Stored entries
+ + + + + + +
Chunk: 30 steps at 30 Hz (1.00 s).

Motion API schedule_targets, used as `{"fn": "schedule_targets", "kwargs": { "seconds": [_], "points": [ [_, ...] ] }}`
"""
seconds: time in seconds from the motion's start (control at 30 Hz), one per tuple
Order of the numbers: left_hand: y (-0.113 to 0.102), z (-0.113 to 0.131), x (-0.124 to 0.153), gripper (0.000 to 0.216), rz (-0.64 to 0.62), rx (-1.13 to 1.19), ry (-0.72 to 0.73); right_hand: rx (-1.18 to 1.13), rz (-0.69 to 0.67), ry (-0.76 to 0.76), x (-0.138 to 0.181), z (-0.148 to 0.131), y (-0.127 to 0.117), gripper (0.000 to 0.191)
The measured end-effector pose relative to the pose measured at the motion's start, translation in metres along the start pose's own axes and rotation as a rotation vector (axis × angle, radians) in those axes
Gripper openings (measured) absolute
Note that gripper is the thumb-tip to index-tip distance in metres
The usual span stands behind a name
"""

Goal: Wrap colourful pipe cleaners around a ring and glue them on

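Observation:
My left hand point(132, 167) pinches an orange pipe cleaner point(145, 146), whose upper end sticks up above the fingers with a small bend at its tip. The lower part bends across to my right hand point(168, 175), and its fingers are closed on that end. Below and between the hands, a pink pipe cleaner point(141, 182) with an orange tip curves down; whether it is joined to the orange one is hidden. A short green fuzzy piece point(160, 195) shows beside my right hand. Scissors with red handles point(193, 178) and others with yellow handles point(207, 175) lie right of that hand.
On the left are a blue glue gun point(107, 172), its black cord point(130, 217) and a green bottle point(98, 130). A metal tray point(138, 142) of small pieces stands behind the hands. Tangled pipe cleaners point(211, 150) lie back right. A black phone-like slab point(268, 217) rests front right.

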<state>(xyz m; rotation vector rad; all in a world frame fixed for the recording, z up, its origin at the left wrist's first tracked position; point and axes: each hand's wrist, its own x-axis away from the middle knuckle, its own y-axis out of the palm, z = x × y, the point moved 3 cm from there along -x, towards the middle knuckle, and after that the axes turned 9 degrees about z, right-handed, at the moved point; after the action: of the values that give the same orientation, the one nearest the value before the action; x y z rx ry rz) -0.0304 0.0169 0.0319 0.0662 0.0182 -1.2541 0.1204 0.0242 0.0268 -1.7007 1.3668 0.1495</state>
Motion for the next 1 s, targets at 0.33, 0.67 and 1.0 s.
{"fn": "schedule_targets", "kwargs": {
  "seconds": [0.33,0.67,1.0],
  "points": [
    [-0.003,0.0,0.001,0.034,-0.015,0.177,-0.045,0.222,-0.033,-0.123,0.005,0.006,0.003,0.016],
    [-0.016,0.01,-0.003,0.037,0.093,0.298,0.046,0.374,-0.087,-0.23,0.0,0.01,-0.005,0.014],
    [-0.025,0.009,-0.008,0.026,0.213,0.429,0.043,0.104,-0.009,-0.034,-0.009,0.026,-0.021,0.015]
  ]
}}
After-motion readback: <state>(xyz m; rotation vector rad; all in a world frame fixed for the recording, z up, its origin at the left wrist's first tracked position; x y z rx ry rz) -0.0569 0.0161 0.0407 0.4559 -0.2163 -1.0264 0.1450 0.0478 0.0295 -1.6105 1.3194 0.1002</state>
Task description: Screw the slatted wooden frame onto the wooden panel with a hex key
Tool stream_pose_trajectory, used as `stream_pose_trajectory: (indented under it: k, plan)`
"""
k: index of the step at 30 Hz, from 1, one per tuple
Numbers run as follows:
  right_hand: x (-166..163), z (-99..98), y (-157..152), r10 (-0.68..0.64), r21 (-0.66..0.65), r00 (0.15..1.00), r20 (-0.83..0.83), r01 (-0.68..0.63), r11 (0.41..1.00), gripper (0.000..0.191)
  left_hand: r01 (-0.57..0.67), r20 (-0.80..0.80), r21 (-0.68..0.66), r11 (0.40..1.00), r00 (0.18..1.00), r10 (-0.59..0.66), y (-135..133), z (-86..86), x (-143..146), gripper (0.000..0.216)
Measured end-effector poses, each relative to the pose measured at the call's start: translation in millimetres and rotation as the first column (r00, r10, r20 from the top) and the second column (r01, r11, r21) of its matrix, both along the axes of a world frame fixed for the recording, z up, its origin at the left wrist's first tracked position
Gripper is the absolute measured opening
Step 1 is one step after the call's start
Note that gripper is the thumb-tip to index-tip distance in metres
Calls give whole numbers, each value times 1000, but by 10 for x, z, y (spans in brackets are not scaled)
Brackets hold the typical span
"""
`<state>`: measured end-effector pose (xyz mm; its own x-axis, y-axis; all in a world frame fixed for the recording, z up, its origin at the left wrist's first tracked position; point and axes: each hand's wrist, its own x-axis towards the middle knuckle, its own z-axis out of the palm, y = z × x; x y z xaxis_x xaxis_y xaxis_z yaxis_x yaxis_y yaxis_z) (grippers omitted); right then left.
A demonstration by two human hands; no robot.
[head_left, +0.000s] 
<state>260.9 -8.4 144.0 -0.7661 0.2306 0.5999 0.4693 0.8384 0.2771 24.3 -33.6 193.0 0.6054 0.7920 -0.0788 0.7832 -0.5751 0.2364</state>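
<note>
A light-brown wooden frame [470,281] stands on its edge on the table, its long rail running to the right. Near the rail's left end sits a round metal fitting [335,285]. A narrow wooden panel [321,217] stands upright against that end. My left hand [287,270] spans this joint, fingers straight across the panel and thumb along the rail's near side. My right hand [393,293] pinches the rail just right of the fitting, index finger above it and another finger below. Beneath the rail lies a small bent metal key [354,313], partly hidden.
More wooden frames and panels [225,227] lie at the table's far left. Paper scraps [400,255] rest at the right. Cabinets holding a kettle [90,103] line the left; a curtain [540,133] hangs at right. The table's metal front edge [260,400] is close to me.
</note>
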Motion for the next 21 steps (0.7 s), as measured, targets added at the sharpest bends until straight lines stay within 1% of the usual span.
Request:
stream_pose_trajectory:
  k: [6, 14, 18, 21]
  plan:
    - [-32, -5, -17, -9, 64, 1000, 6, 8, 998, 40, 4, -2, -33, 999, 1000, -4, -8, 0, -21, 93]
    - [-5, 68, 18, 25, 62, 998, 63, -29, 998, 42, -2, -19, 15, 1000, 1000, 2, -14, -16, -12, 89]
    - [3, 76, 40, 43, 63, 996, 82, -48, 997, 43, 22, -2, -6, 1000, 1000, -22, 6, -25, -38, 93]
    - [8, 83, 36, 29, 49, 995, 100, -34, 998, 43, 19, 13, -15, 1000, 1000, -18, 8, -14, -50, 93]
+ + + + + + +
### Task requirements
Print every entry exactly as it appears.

### Result
Chunk: 30 steps at 30 Hz (1.00 s).

Motion API schedule_targets, used as `{"fn": "schedule_targets", "kwargs": { "seconds": [_], "points": [ [_, ...] ] }}`
"""
seconds: time in seconds from the motion's start (control at 30 Hz), one per tuple
Order of the numbers: left_hand: y (-0.113 to 0.102), z (-0.113 to 0.131), x (-0.124 to 0.153), gripper (0.000 to 0.216), rz (-0.64 to 0.62), rx (-1.13 to 1.19), ry (-0.72 to 0.73); right_hand: rx (-1.18 to 1.13), rz (-0.69 to 0.67), ry (-0.76 to 0.76), x (-0.138 to 0.181), z (-0.148 to 0.131), y (-0.127 to 0.117), gripper (0.000 to 0.191)
The measured end-effector pose relative to the pose measured at the motion's start, translation in metres along the start pose's own axes and rotation as a rotation vector (axis × angle, radians) in those axes
Gripper openings (measured) absolute
Note that gripper is the thumb-tip to index-tip distance in metres
The usual span stands behind a name
"""

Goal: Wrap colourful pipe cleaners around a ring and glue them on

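Observation:
My left hand point(132, 167) pinches an orange pipe cleaner point(145, 146), whose upper end sticks up above the fingers with a small bend at its tip. The lower part bends across to my right hand point(168, 175), and its fingers are closed on that end. Below and between the hands, a pink pipe cleaner point(141, 182) with an orange tip curves down; whether it is joined to the orange one is hidden. A short green fuzzy piece point(160, 195) shows beside my right hand. Scissors with red handles point(193, 178) and others with yellow handles point(207, 175) lie right of that hand.
On the left are a blue glue gun point(107, 172), its black cord point(130, 217) and a green bottle point(98, 130). A metal tray point(138, 142) of small pieces stands behind the hands. Tangled pipe cleaners point(211, 150) lie back right. A black phone-like slab point(268, 217) rests front right.
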
<state>(xyz m; rotation vector rad; all in a world frame fixed for the recording, z up, its origin at the left wrist's first tracked position; point and axes: each hand's wrist, its own x-axis away from the middle knuckle, its own y-axis out of the palm, z = x × y, the point moved 3 cm from there along -x, towards the middle knuckle, and after that the axes turned 9 degrees about z, right-handed, at the moved point; after the action: of the values that give the same orientation, the one nearest the value before the action; x y z rx ry rz) -0.0304 0.0169 0.0319 0.0662 0.0182 -1.2541 0.1204 0.0242 0.0268 -1.7007 1.3668 0.1495</state>
Motion for the next 1 s, targets at 0.33, 0.67 and 1.0 s.
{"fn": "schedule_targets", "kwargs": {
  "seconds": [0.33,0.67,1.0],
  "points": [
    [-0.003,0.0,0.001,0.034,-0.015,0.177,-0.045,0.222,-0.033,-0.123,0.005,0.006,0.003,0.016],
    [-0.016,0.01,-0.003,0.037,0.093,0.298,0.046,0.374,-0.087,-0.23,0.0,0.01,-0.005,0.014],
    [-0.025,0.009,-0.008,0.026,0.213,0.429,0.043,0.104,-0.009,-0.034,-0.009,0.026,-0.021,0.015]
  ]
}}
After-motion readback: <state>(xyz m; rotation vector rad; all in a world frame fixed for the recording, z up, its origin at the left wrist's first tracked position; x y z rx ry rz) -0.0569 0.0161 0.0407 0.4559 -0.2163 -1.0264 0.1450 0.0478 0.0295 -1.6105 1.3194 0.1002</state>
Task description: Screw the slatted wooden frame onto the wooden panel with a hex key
Tool stream_pose_trajectory, used as `stream_pose_trajectory: (indented under it: k, plan)`
"""
k: index of the step at 30 Hz, from 1, one per tuple
Numbers run as follows:
  right_hand: x (-166..163), z (-99..98), y (-157..152), r10 (-0.68..0.64), r21 (-0.66..0.65), r00 (0.15..1.00), r20 (-0.83..0.83), r01 (-0.68..0.63), r11 (0.41..1.00), gripper (0.000..0.191)
  left_hand: r01 (-0.57..0.67), r20 (-0.80..0.80), r21 (-0.68..0.66), r11 (0.40..1.00), r00 (0.18..1.00), r10 (-0.59..0.66), y (-135..133), z (-86..86), x (-143..146), gripper (0.000..0.216)
Measured end-effector poses, each relative to the pose measured at the call's start: translation in millimetres and rotation as the first column (r00, r10, r20 from the top) and the second column (r01, r11, r21) of its matrix, both along the axes of a world frame fixed for the recording, z up, its origin at the left wrist's first tracked position
Gripper is the absolute measured opening
Step 1 is one step after the call's start
Note that gripper is the thumb-tip to index-tip distance in metres
Calls give whole numbers, each value times 1000, but by 10 for x, z, y (spans in brackets are not scaled)
Brackets hold the typical span
"""
`<state>`: measured end-effector pose (xyz mm; its own x-axis, y-axis; all in a world frame fixed for the recording, z up, its origin at the left wrist's first tracked position; point and axes: each hand's wrist, its own x-axis towards the middle knuckle, its own z-axis out of the palm, y = z × x; x y z xaxis_x xaxis_y xaxis_z yaxis_x yaxis_y yaxis_z) (grippers omitted); right then left.
A demonstration by two human hands; no robot.
[head_left, +0.000s] 
<state>260.9 -8.4 144.0 -0.7661 0.2306 0.5999 0.4693 0.8384 0.2771 24.3 -33.6 193.0 0.6054 0.7920 -0.0788 0.7832 -0.5751 0.2364</state>
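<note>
A light-brown wooden frame [470,281] stands on its edge on the table, its long rail running to the right. Near the rail's left end sits a round metal fitting [335,285]. A narrow wooden panel [321,217] stands upright against that end. My left hand [287,270] spans this joint, fingers straight across the panel and thumb along the rail's near side. My right hand [393,293] pinches the rail just right of the fitting, index finger above it and another finger below. Beneath the rail lies a small bent metal key [354,313], partly hidden.
More wooden frames and panels [225,227] lie at the table's far left. Paper scraps [400,255] rest at the right. Cabinets holding a kettle [90,103] line the left; a curtain [540,133] hangs at right. The table's metal front edge [260,400] is close to me.
</note>
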Motion for the next 21 steps (0.7 s), as measured, targets added at the sharpest bends until straight lines stay within 1% of the usual span.
Request:
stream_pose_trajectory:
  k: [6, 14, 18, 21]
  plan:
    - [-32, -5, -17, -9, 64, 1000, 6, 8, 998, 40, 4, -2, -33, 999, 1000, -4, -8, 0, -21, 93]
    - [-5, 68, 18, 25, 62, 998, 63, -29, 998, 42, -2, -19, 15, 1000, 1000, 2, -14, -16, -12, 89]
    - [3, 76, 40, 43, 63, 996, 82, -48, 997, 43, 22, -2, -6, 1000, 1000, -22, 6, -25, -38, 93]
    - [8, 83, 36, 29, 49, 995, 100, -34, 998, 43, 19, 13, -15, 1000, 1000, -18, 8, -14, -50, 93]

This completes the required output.